Prior to the interview that got me my first job in PR, I remember researching why PR was different from marketing and advertising.
I did a few hours of my own reading and thinking to get a grip on the comparisons, but it was when I was in the interview itself that the interviewer told me this old analogy: “Imagine you’re in a bar and see someone you like the look of … Advertising is you telling her you’re great in bed; marketing is getting your friend to tell her you’re great in bed; PR is getting her friend to tell her you’re great in bed.”
Somewhat crass though it is, this makes sense on a basic level, but I’ve been thinking about another definition.
For me, advertising is selling people stuff they didn’t know they needed or wanted; marketing is selling stuff to people that have the need or want, but aren’t sure which provider to buy it from; PR, on the hand, is about creating or shifting opinions about that stuff. Often, this resultant consumer desire to buy something happens without consciously knowing what gave you the urge.

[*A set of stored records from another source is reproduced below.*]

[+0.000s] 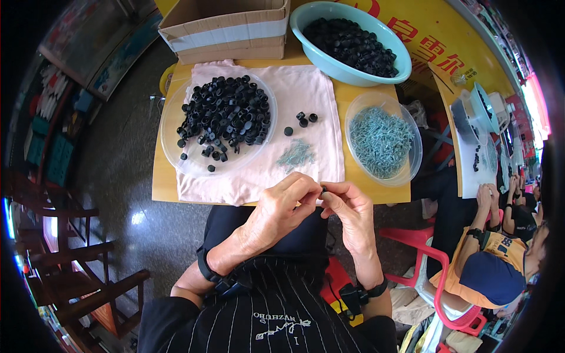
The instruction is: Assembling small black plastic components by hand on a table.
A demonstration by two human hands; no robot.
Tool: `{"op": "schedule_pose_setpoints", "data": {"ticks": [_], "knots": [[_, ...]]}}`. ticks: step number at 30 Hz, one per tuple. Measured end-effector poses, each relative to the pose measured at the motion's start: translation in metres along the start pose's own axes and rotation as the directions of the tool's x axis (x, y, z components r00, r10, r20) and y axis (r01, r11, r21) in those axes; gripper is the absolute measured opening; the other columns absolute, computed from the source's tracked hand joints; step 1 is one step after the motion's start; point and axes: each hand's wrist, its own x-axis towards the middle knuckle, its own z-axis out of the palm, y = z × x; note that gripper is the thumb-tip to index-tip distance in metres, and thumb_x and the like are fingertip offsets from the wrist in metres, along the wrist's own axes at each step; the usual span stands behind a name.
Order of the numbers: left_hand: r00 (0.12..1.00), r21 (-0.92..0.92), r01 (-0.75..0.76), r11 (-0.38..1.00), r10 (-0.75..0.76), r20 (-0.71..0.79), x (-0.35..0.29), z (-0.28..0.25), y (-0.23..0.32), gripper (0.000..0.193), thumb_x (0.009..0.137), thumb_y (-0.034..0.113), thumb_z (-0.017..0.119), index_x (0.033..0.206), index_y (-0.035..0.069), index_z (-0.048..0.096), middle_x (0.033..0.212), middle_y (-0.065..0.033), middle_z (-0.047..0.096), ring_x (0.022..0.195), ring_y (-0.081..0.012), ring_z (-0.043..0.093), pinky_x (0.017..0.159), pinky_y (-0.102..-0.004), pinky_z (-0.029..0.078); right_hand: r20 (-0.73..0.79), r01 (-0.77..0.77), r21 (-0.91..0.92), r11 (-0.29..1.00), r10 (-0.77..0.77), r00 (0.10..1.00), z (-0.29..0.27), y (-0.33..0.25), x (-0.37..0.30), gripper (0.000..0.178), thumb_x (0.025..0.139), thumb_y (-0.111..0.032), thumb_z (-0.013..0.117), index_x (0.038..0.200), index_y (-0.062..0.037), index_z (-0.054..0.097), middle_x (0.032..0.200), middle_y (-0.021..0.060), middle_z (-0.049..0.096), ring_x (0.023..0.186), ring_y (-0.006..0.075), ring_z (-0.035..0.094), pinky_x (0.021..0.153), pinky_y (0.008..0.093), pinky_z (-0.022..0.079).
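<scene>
Just past the table's near edge, my left hand [281, 207] and my right hand [351, 213] meet fingertip to fingertip, both closed in a pinch. A small black plastic cap [323, 190] shows between the fingers of my right hand. What the left fingertips hold is hidden. Beyond them, on a pale pink cloth [235, 187], lies a small heap of thin silvery screws [296, 153]. Several loose black caps [303, 122] sit behind that heap. To the left, a clear round tray [170, 154] carries a large pile of the same black caps.
A clear oval tray [414, 159] full of silvery screws stands at the right. Behind are a light blue basin [403, 73] of black parts and a cardboard box [229, 41]. On the right, a person in an orange top [491, 259] sits near a red stool [438, 253].
</scene>
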Motion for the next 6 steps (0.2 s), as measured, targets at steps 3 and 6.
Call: {"op": "schedule_pose_setpoints", "data": {"ticks": [3, 6], "knots": [[0.998, -0.061, 0.048, 0.997, -0.046, 0.038, 0.004, 0.001, -0.010, 0.018, 0.078, -0.005, 0.065, 0.094, 0.001, 0.061, 0.089, -0.0087, 0.063, 0.078, -0.0198, 0.065, 0.068, -0.0270, 0.052, 0.010, -0.037, 0.102, 0.994, 0.036, 0.999, -0.007, 0.004, 0.002, 0.023, 0.087, -0.008, 0.065, 0.108, 0.0014, 0.062, 0.091, 0.0060, 0.066, 0.076, 0.0100, 0.062, 0.064, 0.0218, 0.052], [0.976, -0.324, 0.219, 0.920, -0.206, 0.076, 0.005, 0.008, -0.015, 0.012, 0.085, -0.001, 0.063, 0.095, 0.005, 0.064, 0.093, -0.0075, 0.064, 0.082, -0.0239, 0.066, 0.072, -0.0275, 0.053, 0.014, -0.072, 0.236, 0.969, 0.071, 0.997, -0.007, 0.003, 0.005, 0.022, 0.088, -0.007, 0.063, 0.109, 0.0010, 0.062, 0.092, 0.0066, 0.066, 0.077, 0.0109, 0.063, 0.065, 0.0219, 0.052]]}}
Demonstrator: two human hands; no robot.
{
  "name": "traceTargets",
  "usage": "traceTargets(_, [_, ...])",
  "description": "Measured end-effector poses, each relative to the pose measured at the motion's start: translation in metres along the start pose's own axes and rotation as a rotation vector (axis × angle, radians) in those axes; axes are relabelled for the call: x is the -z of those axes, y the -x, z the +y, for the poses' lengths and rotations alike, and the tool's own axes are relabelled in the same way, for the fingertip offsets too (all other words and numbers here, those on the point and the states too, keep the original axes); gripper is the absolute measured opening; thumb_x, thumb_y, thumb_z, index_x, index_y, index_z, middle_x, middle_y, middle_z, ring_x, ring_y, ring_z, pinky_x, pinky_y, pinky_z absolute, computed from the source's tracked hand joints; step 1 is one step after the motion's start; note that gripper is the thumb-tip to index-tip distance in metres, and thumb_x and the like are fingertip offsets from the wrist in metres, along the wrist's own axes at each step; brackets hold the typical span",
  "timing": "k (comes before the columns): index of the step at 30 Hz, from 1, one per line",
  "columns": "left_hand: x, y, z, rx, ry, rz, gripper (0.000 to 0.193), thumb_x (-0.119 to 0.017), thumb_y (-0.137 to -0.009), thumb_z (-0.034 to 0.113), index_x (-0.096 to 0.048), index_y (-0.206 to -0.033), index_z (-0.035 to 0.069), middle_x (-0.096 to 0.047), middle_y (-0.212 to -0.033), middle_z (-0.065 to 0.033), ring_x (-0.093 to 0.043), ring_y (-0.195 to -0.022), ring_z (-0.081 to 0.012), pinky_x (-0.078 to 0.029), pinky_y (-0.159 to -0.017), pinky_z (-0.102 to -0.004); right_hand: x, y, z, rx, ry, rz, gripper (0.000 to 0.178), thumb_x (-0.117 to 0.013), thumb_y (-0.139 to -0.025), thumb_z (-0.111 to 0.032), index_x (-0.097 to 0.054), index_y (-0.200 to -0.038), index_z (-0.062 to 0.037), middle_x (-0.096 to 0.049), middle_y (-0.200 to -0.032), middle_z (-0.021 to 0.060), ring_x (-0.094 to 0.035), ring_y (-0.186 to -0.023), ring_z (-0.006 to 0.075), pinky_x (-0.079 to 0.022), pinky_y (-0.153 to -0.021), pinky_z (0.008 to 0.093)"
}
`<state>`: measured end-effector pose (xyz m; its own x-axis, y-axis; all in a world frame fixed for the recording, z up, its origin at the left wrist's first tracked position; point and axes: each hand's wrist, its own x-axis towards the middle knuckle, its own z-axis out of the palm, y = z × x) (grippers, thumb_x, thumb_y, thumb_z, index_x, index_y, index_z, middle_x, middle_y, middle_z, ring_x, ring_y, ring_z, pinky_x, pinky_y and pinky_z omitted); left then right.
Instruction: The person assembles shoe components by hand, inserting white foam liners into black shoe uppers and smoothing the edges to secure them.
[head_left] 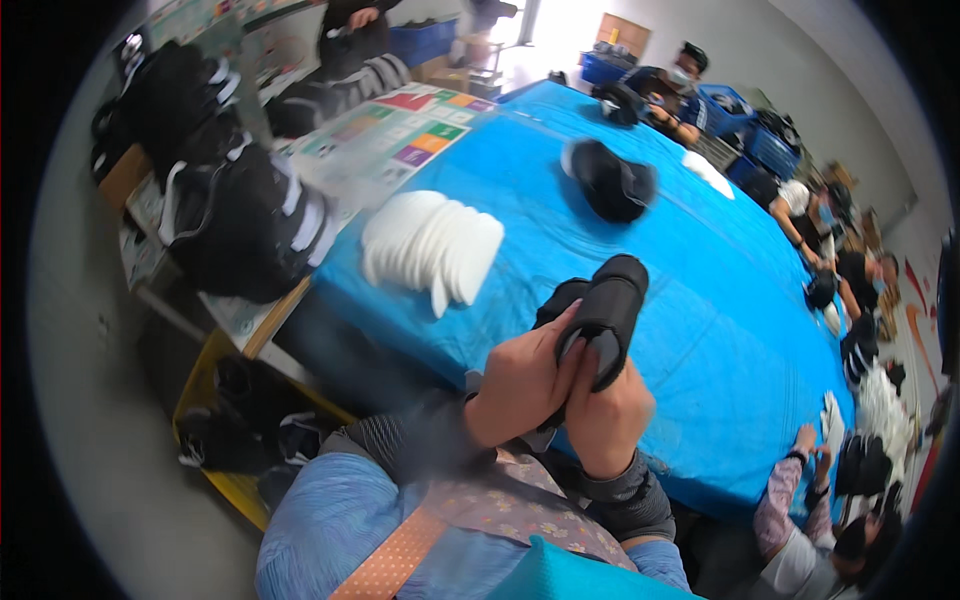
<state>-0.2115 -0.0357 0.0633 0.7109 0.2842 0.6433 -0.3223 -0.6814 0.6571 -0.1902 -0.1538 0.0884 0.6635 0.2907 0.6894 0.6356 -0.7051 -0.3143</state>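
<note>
Above the near edge of the blue-covered table [700, 330], a black padded piece [618, 300] is held up in both hands. It looks soft and curled, with a rounded far end; its exact kind I cannot tell. My left hand [520, 385] grips its left side, fingers bent around the near end. My right hand [612, 415] presses against the near end from below, its fingers meeting the left ones. A stack of white rounded pads [430, 245] leans over on the table to the left. Farther off lies another black curved padded piece [612, 182], blurred.
Large bundles of black pieces with light straps [245, 220] sit on a side table at left. Below it stands a yellow crate [200, 375] with black items. Co-workers sit along the far and right sides, one person's hands [815, 445] nearest at lower right. Blue baskets [770, 150] stand behind.
</note>
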Motion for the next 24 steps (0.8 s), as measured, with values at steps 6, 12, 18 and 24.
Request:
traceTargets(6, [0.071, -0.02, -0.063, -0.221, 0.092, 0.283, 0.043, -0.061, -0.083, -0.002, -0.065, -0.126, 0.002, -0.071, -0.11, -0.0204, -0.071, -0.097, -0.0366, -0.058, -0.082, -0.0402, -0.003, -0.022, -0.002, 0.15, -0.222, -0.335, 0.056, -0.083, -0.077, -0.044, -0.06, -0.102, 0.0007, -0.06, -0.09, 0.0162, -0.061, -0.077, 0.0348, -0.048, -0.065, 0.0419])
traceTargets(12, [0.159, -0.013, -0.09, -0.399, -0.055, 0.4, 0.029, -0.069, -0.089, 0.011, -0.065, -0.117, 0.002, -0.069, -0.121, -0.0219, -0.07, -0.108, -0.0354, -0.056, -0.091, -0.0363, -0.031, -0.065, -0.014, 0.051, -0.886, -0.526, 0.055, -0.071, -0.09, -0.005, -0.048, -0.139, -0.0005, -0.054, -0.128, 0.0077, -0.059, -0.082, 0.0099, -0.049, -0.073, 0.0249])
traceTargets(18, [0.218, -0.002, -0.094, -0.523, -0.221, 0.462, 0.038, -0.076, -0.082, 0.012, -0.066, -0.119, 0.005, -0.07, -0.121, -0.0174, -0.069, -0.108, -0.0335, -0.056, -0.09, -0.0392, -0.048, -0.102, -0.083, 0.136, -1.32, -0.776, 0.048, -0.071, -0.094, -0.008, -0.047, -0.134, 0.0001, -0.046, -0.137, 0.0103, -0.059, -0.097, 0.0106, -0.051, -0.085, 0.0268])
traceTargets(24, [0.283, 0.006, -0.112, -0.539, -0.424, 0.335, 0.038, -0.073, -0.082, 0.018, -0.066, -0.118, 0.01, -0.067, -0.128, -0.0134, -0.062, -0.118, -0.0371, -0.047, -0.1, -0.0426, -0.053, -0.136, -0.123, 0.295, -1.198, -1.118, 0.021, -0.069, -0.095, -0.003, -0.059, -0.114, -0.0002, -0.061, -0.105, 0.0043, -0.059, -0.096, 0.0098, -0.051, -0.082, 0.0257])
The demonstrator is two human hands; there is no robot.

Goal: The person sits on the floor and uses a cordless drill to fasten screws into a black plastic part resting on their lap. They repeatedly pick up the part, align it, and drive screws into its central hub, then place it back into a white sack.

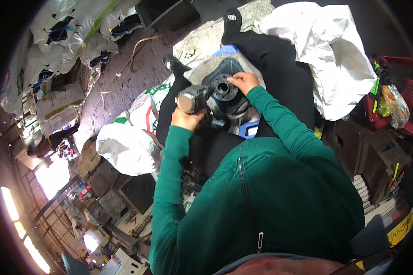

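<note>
A green zip-front top (284, 197) fills the foreground; the left hand (187, 121) grips 1 power drill (192, 100), the right hand (245, 82) pinches 1 black flanged hub (225, 96).

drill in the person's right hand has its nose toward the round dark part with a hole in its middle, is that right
Not quite: the head view shows the drill in the left hand, not the right hand. Its nose is toward the round dark part, as you say.

I've dk grey, scuffed floor (144, 68) ahead; brt white window strips (36, 255) & brown ribbed wall (57, 224) on my L.
</note>
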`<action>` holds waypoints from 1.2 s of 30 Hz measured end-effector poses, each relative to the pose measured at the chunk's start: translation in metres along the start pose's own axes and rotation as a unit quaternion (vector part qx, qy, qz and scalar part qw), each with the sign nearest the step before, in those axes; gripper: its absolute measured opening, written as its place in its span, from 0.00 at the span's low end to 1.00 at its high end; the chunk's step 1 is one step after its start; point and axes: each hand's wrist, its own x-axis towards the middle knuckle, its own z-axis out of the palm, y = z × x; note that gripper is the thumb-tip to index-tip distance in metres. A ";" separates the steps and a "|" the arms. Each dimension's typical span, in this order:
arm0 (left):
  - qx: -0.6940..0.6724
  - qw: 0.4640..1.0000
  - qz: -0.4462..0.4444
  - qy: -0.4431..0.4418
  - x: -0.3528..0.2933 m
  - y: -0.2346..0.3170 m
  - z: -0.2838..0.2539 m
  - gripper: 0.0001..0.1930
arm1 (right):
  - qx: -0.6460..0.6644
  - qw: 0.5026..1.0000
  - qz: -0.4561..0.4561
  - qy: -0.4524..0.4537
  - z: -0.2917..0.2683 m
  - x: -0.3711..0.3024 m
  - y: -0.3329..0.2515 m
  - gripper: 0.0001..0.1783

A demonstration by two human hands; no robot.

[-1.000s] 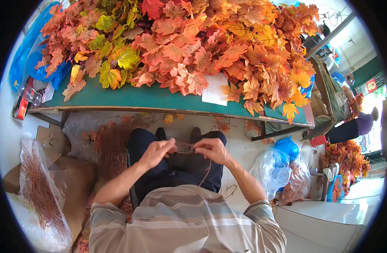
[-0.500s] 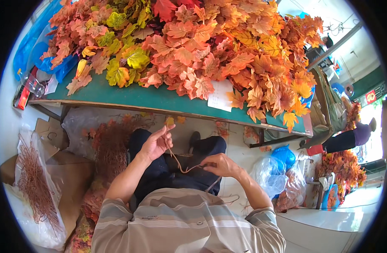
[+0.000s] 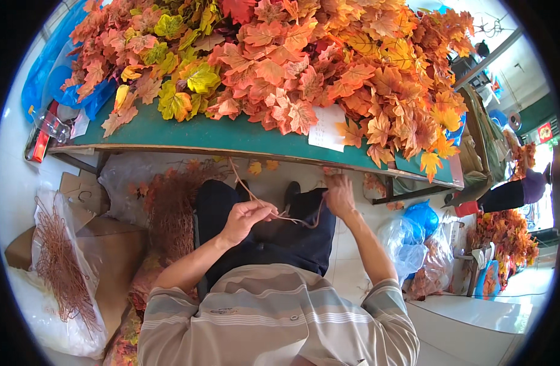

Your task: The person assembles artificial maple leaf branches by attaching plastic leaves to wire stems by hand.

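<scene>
A thin brown twig-like stem (image 3: 241, 185) hangs over my lap. My left hand (image 3: 250, 219) is closed in a pinch around it, and one end sticks up past the fingers toward the table edge. From that pinch the stem dips to the right, then bends up to my right hand (image 3: 340, 196). My right hand is raised just under the table edge, its fingers somewhat blurred, and appears closed on the stem. Above both hands, a large heap of orange, red and yellow artificial maple leaves (image 3: 280, 67) covers the green table (image 3: 194, 135).
Bundles of brown stems (image 3: 63, 262) lie on white plastic at the left, beside cardboard (image 3: 118, 256). More stems (image 3: 177, 210) stand close to my left leg. Clear and blue plastic bags (image 3: 408, 241) sit on the floor at right. Another person (image 3: 511, 194) bends over farther right.
My left hand has gone from raised, spread fingers to a lower pinch on the stem, farther right. My right hand has moved up and away toward the table edge. The view has shifted slightly.
</scene>
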 end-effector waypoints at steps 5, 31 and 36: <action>0.193 0.976 0.081 0.059 -0.016 0.009 -0.001 0.08 | 0.194 0.978 -0.003 -0.074 -0.029 -0.008 -0.052 0.27; -0.004 0.997 -0.003 0.082 -0.028 0.033 -0.047 0.15 | 0.448 0.891 -0.070 -0.015 -0.044 0.005 -0.173 0.07; -0.048 0.991 -0.001 0.128 -0.018 0.034 -0.029 0.11 | 0.416 0.905 -0.087 0.011 -0.056 -0.002 -0.176 0.08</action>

There are more confusing ways of describing what we all do, but that doesn’t mean we should use them. The ever-increasing myriad of marketing options has only seemed to further confuse us all and it doesn’t help the majority of us when we are selling our services. It also doesn’t help when we are trying to structure internal teams in ways that produce the best ideas across departments.
What I’ve stated above is how I would describe PR in relation to advertising and marketing, to someone who doesn’t work in the industry. This leads on to an important point we should always consider: will people outside our media ghetto care about what we are creating?
Anyway, these are my views on defining ourselves and why it’s important. What are yours? Do you think clarity between the disciplines is important?